A similar search today, on a related subject, turns up no papers or
studies, but I think it's an accurate psychological phrase anyway:
"confrontation addiction."

It's what seems to happen to some people when -- for whatever reasons --
they become accustomed to interacting with other human beings by getting
in their faces and arguing with them. I am of the opinion, given the
anecdotal evidence provided by the Internet, that this is an addiction
that should be ranked up there with heroin and crack cocaine use.

And one as hard to "kick."

I mean, haven't you encountered people like this, who seem to have
fallen into a rut of provoking arguments, *just so they can have an
argument*? The subject doesn't seem to matter, the victims they run this
routine on don't seem to matter -- all that really *does* seem to matter
is that they can get into someone's face and provoke them into arguing
with them.

WTF? What is the *payoff* from this? In many of these people, the payoff
seems to be ego-based, believing that they "won" each of these arguments
they provoke.
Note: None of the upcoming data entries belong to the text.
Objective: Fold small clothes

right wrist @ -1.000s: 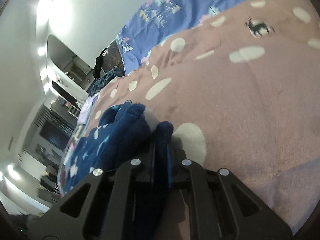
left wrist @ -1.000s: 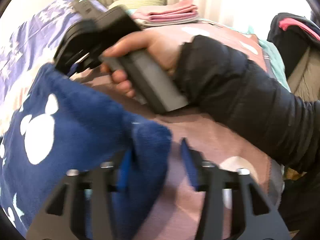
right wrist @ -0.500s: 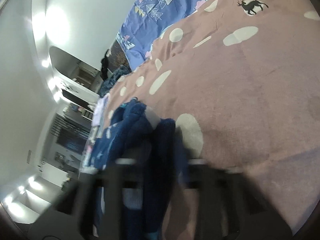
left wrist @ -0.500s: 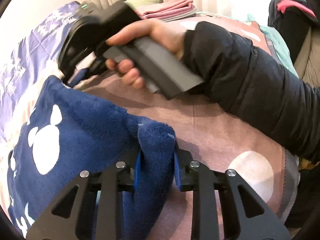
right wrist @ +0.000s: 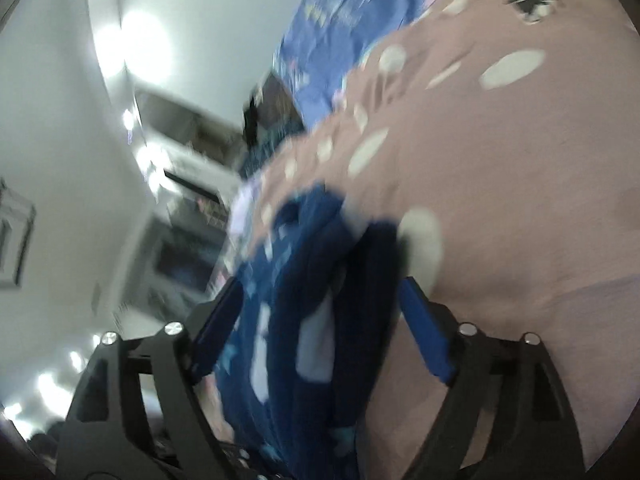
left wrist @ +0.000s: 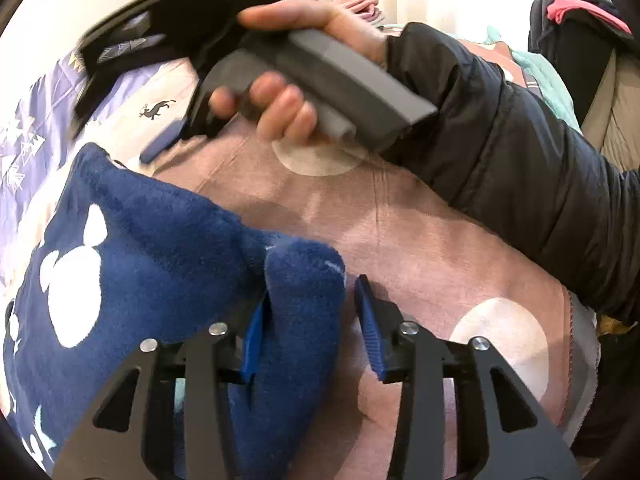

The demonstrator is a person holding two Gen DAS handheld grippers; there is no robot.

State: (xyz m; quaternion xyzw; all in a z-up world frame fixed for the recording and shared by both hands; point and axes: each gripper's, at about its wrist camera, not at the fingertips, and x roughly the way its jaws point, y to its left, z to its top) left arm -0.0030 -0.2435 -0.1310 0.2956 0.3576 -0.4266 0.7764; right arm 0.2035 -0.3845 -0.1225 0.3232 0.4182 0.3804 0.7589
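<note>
Lying between spread left gripper [left wrist: 310, 320] jaws: fleece [left wrist: 132, 276]

Free room and obstructions, bed surface.

- Left gripper [left wrist: 310, 320]: jaws apart; a thick fold of the navy fleece garment [left wrist: 132, 276] fills most of the gap, a bare slit remaining against the right-hand jaw.
- Pink spotted bedspread [left wrist: 420, 248]: bare stretch ahead and to the right of the left gripper, passable.
- Above that stretch: the right gripper [left wrist: 120, 92] held in the person's hand [left wrist: 288, 92], with black padded sleeve [left wrist: 520, 152] crossing diagonally from the right; blocks passage overhead.
- Right gripper, own view [right wrist: 316, 312]: jaws wide, bunched garment between them; bedspread beyond lies bare.
- Far edge: pink folded pile [left wrist: 360, 0], dark bag [left wrist: 576, 28].
</note>
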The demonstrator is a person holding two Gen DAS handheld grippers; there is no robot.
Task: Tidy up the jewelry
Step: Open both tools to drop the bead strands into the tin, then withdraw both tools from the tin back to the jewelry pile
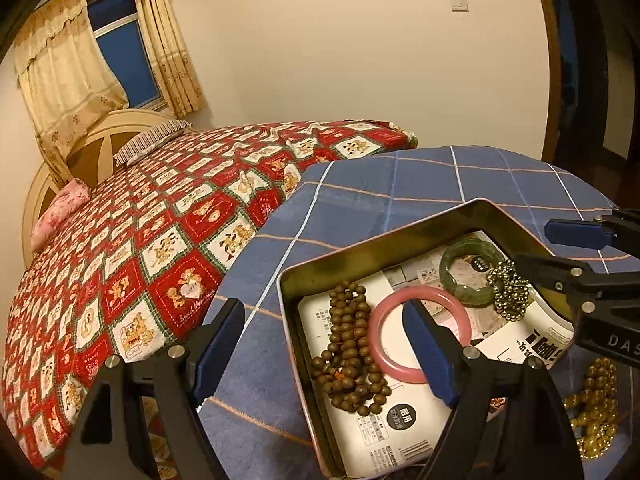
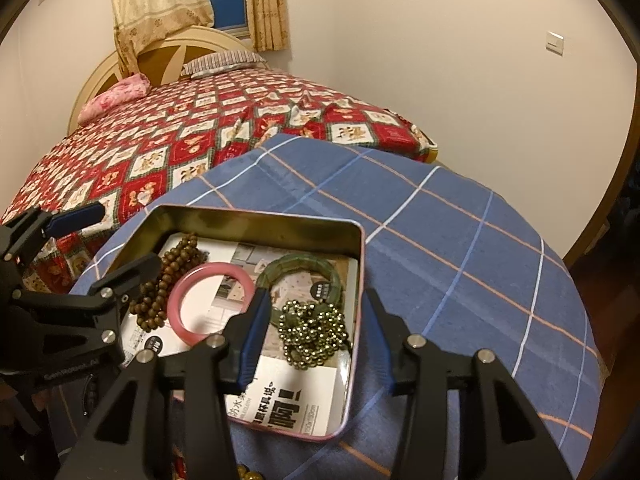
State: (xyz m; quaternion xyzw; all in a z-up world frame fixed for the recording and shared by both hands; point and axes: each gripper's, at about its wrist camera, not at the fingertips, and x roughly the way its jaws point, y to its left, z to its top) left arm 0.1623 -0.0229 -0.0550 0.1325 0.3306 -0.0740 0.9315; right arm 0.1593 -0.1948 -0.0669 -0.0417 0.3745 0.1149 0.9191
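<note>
From your left wrist camera, the tin box (image 1: 400,240) sits on the blue checked cloth (image 1: 360,192) as the collecting place, lined with printed paper, and four pieces are already in it: brown wooden beads (image 1: 348,344), the pink bangle (image 1: 416,332), the green bangle (image 1: 468,272) and a bunched metallic bead chain (image 1: 510,288). Your left gripper (image 1: 324,344) hangs spread wide over the box's near-left corner, holding nothing, one finger outside the wall, the other over the pink bangle. Golden beads (image 1: 592,404) lie on the cloth outside the box, likely what's left to sort.

Over to your right wrist camera: the right gripper (image 2: 316,340) is parted wide too, empty, straddling the box's right wall (image 2: 362,280), with its left finger just beside the metallic bead chain (image 2: 312,332). That looks like a fresh release, though I can't confirm it. A few golden beads (image 2: 248,472) peek in at the bottom edge.
</note>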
They'll believe that they kicked the other person's butt,
no matter what bystanders may tell them, or even what
subsequently-revealed facts may prove.

Others seem to do it more for the in-the-moment pleasure of arguing.
They seem to get off on having provoked the argument, no matter who
"wins" it. It's as if what they get off *on* is having forced another
human being to interact with them PERIOD, even if the only way they
could figure out how to do it was to provoke an argument.

Me, I don't really get off on arguing. My idea of "conversation" is one
person stating what he or she believes, followed by other people stating
what they believe, followed by the next subject. I tend to be able to
say pretty much all I have to say about any given subject in one or two
exchanges, and don't understand why others feel that they need 20 or 30.
And I don't have any vested interest in proving any of my opinions
"right" or "better." They are what they are -- opinions. As with
assholes, everybody's got one, and none of them are any cleaner or less
smelly than any other.

Besides, I get off on the FLOW of conversations, two or more people
segueing from one topic to another seamlessly and effortlessly. It's
like jazz -- taking someone's idea and "riffing on it by" taking it in
another direction. And then having them "riff back" by taking your new
direction and sending it off into yet another. That's cool.

But taking a topic and holding on to it like a bulldog, trying to get
other people to hold on to it the same way and not release it until
they've squeezed every possible gram of interest out of it? Not my idea
of a good time, much less anything I'm likely to become addicted to.